[Dataset items]
┌──

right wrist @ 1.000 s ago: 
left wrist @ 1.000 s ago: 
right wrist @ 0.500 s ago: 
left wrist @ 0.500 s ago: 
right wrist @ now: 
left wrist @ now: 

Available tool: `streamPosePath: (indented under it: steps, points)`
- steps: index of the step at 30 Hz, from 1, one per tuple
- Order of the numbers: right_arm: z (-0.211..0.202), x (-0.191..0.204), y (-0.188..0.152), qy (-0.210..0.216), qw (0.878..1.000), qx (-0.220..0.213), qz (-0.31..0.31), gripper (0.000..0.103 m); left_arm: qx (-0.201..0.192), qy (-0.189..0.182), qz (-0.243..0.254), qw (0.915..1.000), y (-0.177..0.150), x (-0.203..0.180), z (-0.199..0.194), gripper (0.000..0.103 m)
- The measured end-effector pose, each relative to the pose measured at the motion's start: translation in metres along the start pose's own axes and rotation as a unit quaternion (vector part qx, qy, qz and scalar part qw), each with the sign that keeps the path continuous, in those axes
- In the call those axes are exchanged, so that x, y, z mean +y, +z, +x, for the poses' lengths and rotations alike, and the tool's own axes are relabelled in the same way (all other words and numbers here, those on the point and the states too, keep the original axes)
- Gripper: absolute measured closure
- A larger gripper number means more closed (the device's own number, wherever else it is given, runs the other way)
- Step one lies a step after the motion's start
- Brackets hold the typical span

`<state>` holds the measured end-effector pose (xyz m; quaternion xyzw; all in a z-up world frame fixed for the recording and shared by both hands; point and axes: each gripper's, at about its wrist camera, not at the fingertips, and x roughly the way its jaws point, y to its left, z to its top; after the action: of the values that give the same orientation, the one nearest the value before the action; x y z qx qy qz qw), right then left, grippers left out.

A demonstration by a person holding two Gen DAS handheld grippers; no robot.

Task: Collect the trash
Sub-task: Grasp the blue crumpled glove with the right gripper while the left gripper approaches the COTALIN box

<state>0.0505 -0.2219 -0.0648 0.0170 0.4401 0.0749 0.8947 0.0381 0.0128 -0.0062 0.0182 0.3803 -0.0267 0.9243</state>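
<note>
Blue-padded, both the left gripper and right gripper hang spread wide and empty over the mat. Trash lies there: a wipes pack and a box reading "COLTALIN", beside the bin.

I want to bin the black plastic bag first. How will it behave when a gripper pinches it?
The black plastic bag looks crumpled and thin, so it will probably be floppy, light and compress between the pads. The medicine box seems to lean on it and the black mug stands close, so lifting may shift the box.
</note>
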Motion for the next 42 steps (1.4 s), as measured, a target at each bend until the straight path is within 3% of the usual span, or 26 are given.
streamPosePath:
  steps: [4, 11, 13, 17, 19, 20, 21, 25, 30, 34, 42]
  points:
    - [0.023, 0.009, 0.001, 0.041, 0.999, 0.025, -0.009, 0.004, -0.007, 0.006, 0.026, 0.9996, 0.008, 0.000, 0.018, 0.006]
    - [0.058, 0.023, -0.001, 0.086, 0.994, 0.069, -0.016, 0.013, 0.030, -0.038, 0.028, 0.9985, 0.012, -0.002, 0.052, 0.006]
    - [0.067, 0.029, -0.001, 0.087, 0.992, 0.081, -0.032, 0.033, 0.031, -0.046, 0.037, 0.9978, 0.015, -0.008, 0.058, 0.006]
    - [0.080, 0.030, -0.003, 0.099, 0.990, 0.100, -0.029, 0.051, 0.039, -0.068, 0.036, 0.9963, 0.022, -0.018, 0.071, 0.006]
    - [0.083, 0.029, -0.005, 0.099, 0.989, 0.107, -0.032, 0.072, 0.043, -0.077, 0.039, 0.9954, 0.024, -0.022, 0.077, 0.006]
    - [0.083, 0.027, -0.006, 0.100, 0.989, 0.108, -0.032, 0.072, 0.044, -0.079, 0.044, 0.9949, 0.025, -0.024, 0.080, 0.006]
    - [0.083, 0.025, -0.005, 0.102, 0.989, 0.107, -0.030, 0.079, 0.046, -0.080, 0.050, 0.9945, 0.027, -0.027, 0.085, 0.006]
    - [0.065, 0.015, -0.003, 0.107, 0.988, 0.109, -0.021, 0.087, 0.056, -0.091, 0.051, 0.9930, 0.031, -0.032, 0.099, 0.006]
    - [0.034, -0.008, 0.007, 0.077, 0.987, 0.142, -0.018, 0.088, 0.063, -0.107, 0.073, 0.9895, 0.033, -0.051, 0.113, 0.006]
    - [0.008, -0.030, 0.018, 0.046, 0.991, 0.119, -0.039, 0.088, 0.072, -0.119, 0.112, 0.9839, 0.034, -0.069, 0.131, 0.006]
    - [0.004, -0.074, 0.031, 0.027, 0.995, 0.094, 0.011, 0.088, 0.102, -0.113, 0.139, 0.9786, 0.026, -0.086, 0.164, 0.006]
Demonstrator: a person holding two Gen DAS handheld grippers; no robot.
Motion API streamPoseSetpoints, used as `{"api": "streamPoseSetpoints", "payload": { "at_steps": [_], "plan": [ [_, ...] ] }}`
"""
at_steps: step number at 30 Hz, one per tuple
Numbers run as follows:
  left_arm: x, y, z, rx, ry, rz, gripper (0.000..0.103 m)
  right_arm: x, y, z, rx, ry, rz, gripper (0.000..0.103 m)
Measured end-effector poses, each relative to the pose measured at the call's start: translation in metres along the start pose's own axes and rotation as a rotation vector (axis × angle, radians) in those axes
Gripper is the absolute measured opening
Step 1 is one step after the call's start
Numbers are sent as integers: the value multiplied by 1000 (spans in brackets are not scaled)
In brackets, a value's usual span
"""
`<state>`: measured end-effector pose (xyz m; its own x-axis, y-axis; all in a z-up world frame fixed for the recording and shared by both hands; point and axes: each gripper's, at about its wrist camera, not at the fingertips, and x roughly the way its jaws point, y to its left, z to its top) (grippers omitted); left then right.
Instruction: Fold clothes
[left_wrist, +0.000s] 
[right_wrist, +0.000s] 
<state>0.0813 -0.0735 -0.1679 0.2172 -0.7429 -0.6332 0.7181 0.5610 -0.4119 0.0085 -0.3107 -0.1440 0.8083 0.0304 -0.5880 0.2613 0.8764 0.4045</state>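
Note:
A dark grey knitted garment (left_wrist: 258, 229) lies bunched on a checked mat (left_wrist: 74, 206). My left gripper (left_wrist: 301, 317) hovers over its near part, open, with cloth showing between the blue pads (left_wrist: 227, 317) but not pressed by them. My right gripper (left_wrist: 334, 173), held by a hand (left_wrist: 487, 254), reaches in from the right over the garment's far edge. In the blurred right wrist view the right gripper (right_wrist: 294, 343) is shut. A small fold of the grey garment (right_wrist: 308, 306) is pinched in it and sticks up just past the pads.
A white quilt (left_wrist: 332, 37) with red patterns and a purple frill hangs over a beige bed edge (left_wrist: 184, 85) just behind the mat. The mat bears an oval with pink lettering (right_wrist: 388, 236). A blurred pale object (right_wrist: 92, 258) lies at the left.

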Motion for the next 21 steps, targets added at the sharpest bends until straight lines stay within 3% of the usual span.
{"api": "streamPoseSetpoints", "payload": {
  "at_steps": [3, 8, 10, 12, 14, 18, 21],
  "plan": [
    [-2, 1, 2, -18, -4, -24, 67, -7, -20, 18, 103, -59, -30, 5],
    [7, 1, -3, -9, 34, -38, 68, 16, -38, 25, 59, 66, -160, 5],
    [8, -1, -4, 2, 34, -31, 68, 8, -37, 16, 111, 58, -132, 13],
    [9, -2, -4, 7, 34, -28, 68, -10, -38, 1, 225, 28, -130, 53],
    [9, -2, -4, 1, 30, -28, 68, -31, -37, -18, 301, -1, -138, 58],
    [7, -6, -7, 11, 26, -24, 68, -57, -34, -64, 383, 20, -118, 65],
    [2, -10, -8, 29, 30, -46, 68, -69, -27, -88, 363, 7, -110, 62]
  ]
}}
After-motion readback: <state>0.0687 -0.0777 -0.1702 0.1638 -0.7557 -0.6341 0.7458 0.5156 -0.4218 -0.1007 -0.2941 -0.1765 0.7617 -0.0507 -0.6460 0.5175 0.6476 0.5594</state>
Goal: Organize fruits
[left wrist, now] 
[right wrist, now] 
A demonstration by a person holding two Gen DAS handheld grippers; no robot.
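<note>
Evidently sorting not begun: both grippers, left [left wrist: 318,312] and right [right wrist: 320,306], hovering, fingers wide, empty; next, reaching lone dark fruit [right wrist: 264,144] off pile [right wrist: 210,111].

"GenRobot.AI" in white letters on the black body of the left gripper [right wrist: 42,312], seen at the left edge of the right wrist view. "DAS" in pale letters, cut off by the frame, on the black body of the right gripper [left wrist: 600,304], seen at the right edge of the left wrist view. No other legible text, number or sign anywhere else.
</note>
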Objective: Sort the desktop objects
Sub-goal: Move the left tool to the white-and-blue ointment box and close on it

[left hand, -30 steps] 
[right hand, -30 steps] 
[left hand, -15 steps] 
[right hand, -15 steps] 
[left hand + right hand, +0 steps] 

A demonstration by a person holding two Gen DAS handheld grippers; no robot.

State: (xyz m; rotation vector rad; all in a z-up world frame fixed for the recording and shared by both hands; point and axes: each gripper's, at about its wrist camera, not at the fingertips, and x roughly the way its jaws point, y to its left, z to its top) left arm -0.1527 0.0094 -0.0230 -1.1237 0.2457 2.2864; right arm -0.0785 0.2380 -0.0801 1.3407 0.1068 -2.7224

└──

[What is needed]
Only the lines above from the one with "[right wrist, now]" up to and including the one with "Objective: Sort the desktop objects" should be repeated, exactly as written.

[Written answer]
[right wrist, now] 
A demonstration by a person holding two Gen DAS handheld grippers; no robot.
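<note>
Evidently sorting not begun: both grippers, left [left wrist: 318,312] and right [right wrist: 320,306], hovering, fingers wide, empty; next, reaching lone dark fruit [right wrist: 264,144] off pile [right wrist: 210,111].

"GenRobot.AI" in white letters on the black body of the left gripper [right wrist: 42,312], seen at the left edge of the right wrist view. "DAS" in pale letters, cut off by the frame, on the black body of the right gripper [left wrist: 600,304], seen at the right edge of the left wrist view. No other legible text, number or sign anywhere else.
</note>
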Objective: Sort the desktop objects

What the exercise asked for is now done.